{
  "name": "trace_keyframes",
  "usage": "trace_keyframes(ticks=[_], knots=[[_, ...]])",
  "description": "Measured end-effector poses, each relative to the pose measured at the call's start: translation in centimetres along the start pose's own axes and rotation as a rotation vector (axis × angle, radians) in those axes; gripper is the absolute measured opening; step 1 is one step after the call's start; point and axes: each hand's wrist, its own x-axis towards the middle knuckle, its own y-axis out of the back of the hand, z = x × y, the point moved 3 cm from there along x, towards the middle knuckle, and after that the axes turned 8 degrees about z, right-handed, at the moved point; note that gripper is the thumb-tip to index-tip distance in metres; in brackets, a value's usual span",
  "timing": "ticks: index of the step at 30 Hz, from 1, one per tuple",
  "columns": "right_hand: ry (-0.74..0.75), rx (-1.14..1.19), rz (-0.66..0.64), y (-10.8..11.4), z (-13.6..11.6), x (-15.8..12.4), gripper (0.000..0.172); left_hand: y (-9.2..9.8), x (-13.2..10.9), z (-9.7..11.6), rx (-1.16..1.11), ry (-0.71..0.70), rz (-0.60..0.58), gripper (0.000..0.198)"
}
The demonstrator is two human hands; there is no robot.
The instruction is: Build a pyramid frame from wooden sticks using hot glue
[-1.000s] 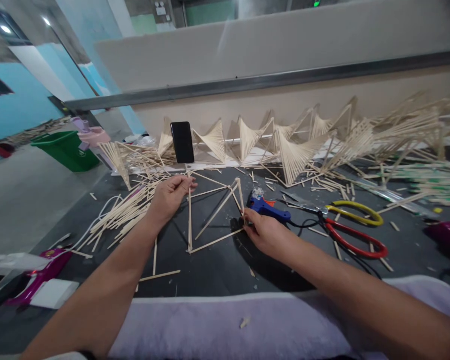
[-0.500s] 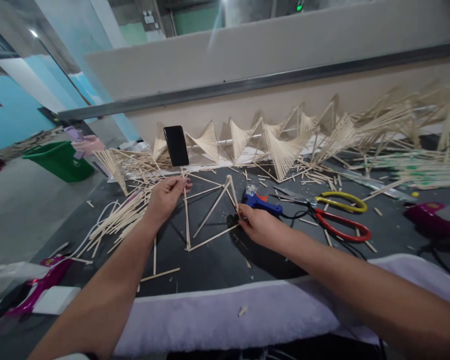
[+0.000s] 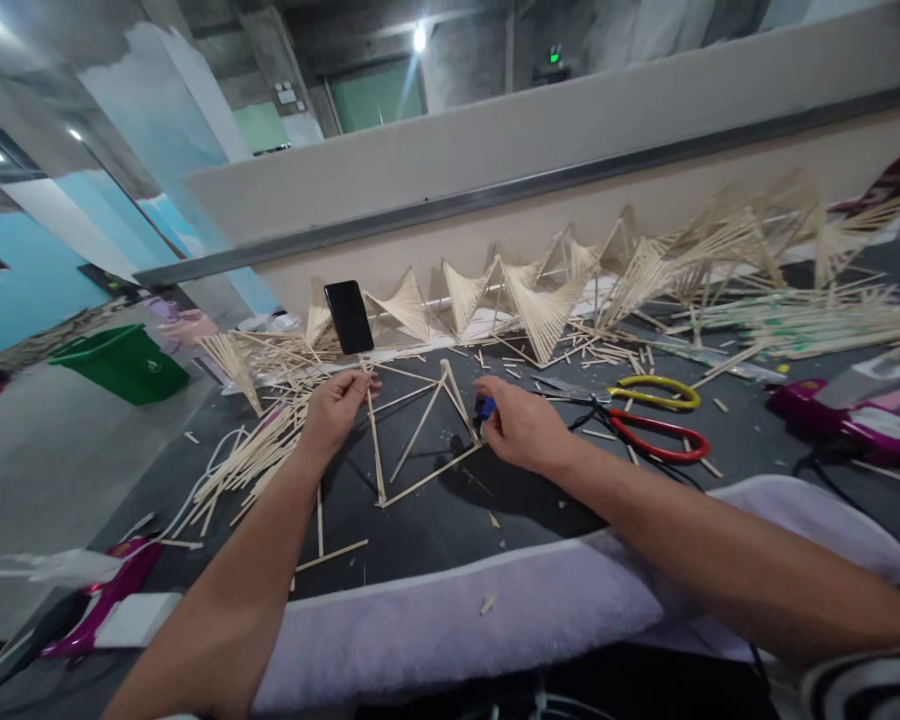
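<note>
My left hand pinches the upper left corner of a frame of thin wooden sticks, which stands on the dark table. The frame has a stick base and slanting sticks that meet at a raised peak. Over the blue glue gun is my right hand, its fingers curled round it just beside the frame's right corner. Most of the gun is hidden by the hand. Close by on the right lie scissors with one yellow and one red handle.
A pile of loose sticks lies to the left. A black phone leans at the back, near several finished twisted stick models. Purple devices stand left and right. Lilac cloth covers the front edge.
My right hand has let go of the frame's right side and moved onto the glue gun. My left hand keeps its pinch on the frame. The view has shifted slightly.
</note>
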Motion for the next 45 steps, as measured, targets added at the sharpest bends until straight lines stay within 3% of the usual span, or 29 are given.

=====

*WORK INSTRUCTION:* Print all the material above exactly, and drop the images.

*EXERCISE SOLUTION:*
{
  "name": "trace_keyframes",
  "usage": "trace_keyframes(ticks=[_], knots=[[_, ...]])",
  "description": "Measured end-effector poses, each relative to the pose measured at the call's start: translation in centimetres along the start pose's own axes and rotation as a rotation vector (axis × angle, radians) in those axes; gripper is the absolute measured opening; step 1 is one step after the call's start; point and axes: each hand's wrist, its own x-axis towards the middle knuckle, its own y-axis out of the back of the hand, z = x × y, the point moved 3 cm from there along x, towards the middle knuckle, and after that the axes turned 8 degrees about z, right-handed, at the moved point; note that gripper is the thumb-tip to index-tip distance in metres; in brackets, a value's usual span",
  "timing": "ticks: index of the step at 30 Hz, from 1, one per tuple",
  "columns": "right_hand: ry (-0.74..0.75), rx (-1.14..1.19), rz (-0.66..0.64), y (-10.8..11.4), z (-13.6..11.6), x (-15.8..12.4), gripper (0.000..0.172); left_hand: y (-9.2..9.8), x (-13.2..10.9), z (-9.7..11.6), rx (-1.16..1.11), ry (-0.71..0.70), rz (-0.60..0.58), gripper (0.000..0.198)"
}
The demonstrator is two human hands; there is no robot.
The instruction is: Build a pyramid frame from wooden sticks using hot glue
[-1.000s] 
[-0.500s] 
[+0.000s] 
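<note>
My left hand pinches the upper left corner of a frame of thin wooden sticks, which stands on the dark table. The frame has a stick base and slanting sticks that meet at a raised peak. Over the blue glue gun is my right hand, its fingers curled round it just beside the frame's right corner. Most of the gun is hidden by the hand. Close by on the right lie scissors with one yellow and one red handle.
A pile of loose sticks lies to the left. A black phone leans at the back, near several finished twisted stick models. Purple devices stand left and right. Lilac cloth covers the front edge.
My right hand has let go of the frame's right side and moved onto the glue gun. My left hand keeps its pinch on the frame. The view has shifted slightly.
</note>
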Motion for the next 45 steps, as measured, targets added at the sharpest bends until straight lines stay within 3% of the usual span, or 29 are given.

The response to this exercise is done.